◆ What you have to do: Each line below needs to be restated word for word.
- - - - -
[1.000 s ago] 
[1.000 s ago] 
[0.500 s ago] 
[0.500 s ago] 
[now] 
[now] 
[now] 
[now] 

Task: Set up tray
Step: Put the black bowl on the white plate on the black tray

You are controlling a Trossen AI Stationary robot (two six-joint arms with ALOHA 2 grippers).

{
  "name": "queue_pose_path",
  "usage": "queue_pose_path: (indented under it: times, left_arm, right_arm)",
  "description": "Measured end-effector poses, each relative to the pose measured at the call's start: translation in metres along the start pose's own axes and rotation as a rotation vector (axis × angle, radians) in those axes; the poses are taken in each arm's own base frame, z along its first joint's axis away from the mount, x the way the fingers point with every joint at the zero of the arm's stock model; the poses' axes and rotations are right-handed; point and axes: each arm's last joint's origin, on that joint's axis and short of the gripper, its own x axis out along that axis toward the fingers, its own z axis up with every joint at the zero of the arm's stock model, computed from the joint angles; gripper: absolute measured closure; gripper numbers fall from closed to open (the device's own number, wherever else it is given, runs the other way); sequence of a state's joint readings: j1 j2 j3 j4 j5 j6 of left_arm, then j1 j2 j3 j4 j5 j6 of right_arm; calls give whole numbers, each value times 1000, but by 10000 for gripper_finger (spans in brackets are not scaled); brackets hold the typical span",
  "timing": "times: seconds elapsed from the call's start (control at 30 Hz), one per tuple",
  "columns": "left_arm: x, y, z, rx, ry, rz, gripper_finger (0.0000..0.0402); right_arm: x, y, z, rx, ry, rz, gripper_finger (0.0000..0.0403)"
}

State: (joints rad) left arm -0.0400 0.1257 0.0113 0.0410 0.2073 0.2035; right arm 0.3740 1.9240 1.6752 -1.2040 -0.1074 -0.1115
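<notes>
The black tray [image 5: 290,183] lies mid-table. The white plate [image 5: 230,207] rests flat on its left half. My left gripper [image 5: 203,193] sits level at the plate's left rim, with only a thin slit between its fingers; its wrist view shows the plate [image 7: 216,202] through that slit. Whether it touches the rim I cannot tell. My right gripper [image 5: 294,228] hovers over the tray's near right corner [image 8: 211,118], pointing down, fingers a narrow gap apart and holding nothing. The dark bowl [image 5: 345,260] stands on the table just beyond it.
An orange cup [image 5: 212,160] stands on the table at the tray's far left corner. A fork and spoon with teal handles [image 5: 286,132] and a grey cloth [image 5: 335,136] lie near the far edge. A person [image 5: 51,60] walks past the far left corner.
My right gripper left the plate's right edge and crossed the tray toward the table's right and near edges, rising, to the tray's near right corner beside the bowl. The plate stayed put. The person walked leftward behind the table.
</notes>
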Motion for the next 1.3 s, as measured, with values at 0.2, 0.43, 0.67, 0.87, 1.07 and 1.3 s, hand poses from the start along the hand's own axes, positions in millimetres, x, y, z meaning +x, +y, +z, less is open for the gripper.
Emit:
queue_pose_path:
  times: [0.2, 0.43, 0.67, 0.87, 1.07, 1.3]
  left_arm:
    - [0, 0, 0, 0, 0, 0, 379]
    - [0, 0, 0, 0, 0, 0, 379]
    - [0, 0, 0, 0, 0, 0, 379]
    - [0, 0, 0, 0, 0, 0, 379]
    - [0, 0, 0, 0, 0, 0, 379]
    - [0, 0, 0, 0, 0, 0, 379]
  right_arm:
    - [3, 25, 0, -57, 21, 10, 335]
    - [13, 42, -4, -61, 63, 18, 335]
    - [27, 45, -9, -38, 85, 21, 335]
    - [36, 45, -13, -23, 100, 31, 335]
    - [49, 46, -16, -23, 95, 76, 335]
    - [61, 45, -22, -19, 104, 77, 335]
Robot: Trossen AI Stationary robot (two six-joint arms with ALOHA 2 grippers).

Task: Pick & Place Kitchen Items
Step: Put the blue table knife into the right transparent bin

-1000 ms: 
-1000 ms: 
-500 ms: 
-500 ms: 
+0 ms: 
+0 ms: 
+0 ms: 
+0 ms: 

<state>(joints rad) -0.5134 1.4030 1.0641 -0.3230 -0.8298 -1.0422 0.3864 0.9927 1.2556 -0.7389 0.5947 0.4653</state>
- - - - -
◆ Response area:
[1.000 s ago] 
[1.000 s ago] 
[0.500 s ago] 
[0.500 s ago] 
[now] 
[now] 
[now] 
[now] 

Task: Set up tray
Step: Put the black bowl on the white plate on the black tray

You are controlling a Trossen AI Stationary robot (two six-joint arms with ALOHA 2 grippers).

{
  "name": "queue_pose_path",
  "usage": "queue_pose_path: (indented under it: times, left_arm, right_arm)",
  "description": "Measured end-effector poses, each relative to the pose measured at the call's start: translation in metres along the start pose's own axes and rotation as a rotation vector (axis × angle, radians) in those axes; the poses are taken in each arm's own base frame, z along its first joint's axis away from the mount, x the way the fingers point with every joint at the zero of the arm's stock model; the poses' axes and rotations are right-handed; point and axes: each arm's last joint's origin, on that joint's axis and short of the gripper, its own x axis out along that axis toward the fingers, its own z axis up with every joint at the zero of the arm's stock model, computed from the joint angles; gripper: absolute measured closure; gripper numbers fall from closed to open (the device's own number, wherever else it is given, runs the other way); sequence of a state's joint readings: j1 j2 j3 j4 j5 j6 of left_arm, then j1 j2 j3 j4 j5 j6 of right_arm; calls give whole numbers, each value times 1000, but by 10000 for gripper_finger (spans in brackets are not scaled); brackets hold the typical span",
  "timing": "times: seconds elapsed from the call's start (control at 30 Hz), one per tuple",
  "columns": "left_arm: x, y, z, rx, ry, rz, gripper_finger (0.0000..0.0402); right_arm: x, y, z, rx, ry, rz, gripper_finger (0.0000..0.0403)"
}

State: (joints rad) left arm -0.0400 0.1257 0.0113 0.0410 0.2073 0.2035; right arm 0.3740 1.9240 1.6752 -1.2040 -0.1074 -0.1115
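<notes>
The black tray [image 5: 290,183] lies mid-table. The white plate [image 5: 230,207] rests flat on its left half. My left gripper [image 5: 203,193] sits level at the plate's left rim, with only a thin slit between its fingers; its wrist view shows the plate [image 7: 216,202] through that slit. Whether it touches the rim I cannot tell. My right gripper [image 5: 294,228] hovers over the tray's near right corner [image 8: 211,118], pointing down, fingers a narrow gap apart and holding nothing. The dark bowl [image 5: 345,260] stands on the table just beyond it.
An orange cup [image 5: 212,160] stands on the table at the tray's far left corner. A fork and spoon with teal handles [image 5: 286,132] and a grey cloth [image 5: 335,136] lie near the far edge. A person [image 5: 51,60] walks past the far left corner.
My right gripper left the plate's right edge and crossed the tray toward the table's right and near edges, rising, to the tray's near right corner beside the bowl. The plate stayed put. The person walked leftward behind the table.
</notes>
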Motion for the next 1.3 s, as measured, with values at 0.2, 0.43, 0.67, 0.87, 1.07 and 1.3 s, hand poses from the start along the hand's own axes, positions in millimetres, x, y, z meaning +x, +y, +z, less is open for the gripper.
Emit:
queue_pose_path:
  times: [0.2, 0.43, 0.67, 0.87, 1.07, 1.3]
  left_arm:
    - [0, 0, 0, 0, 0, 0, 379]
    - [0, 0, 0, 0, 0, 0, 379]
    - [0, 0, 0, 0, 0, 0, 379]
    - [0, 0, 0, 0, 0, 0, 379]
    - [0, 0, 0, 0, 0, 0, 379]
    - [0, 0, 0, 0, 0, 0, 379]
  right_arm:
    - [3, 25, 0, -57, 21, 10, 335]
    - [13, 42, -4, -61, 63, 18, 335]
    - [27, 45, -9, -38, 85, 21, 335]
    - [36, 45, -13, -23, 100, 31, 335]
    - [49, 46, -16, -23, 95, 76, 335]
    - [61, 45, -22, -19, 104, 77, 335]
Robot: Trossen AI Stationary robot (two six-joint arms with ALOHA 2 grippers).

Task: Pick & Place Kitchen Items
Step: Put the blue table knife into the right transparent bin

-1000 ms: 
-1000 ms: 
-500 ms: 
-500 ms: 
+0 ms: 
+0 ms: 
+0 ms: 
+0 ms: 

<state>(joints rad) -0.5134 1.4030 1.0641 -0.3230 -0.8298 -1.0422 0.3864 0.9927 1.2556 -0.7389 0.5947 0.4653</state>

The answer requires nothing more.